• [Task item]: In the listing below, find the line containing "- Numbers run" and the line containing "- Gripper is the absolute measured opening". Repeat exactly those two lines and every line between them.
-.-.-
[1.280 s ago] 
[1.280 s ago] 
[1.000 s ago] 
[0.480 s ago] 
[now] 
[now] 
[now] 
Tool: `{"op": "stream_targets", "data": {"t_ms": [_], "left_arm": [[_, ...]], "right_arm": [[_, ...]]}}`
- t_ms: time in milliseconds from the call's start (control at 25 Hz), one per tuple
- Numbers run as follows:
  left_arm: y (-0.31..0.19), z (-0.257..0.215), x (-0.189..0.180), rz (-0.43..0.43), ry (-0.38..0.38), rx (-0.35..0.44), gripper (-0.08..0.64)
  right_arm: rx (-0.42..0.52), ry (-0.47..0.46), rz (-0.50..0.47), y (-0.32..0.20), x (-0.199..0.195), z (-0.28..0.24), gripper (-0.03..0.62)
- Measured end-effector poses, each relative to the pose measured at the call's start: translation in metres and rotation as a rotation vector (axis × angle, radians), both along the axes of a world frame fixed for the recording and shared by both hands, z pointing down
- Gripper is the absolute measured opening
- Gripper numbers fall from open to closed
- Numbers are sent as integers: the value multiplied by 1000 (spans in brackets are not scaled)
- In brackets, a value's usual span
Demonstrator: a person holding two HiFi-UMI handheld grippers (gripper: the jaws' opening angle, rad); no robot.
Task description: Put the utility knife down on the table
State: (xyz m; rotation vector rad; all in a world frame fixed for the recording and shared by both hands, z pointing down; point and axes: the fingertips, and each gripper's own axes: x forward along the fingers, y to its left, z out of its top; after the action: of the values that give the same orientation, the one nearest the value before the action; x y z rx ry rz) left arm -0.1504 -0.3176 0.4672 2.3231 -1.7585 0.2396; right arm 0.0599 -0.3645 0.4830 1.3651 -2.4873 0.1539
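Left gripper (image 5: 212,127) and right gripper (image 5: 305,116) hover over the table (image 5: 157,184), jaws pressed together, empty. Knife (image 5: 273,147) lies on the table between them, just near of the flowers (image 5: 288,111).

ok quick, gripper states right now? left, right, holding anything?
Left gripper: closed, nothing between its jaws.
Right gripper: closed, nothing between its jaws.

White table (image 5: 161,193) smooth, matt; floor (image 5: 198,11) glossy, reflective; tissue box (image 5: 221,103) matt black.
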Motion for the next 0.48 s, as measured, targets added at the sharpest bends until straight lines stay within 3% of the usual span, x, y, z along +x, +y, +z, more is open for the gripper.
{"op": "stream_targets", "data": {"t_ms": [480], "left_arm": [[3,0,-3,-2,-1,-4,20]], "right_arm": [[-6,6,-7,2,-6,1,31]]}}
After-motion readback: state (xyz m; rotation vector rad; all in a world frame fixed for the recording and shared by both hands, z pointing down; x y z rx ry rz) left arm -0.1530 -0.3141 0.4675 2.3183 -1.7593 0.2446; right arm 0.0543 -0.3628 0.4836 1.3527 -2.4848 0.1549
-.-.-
• [Answer box]:
- Numbers run as follows:
  left_arm: y (-0.31..0.19), z (-0.257..0.215), x (-0.189..0.180), rz (-0.43..0.43), ry (-0.38..0.38), rx (-0.35..0.44), gripper (-0.08..0.64)
  right_arm: rx (-0.42..0.52), ry (-0.47..0.46), rz (-0.50..0.47), y (-0.32..0.20), x (-0.199..0.195), z (-0.28..0.24), gripper (-0.03..0.62)
- Measured end-effector poses, each relative to the pose measured at the call's start: translation in metres and rotation as a rotation vector (axis × angle, radians), both along the axes of a world frame fixed for the recording and shared by both hands, z pointing down
- Gripper is the absolute measured opening

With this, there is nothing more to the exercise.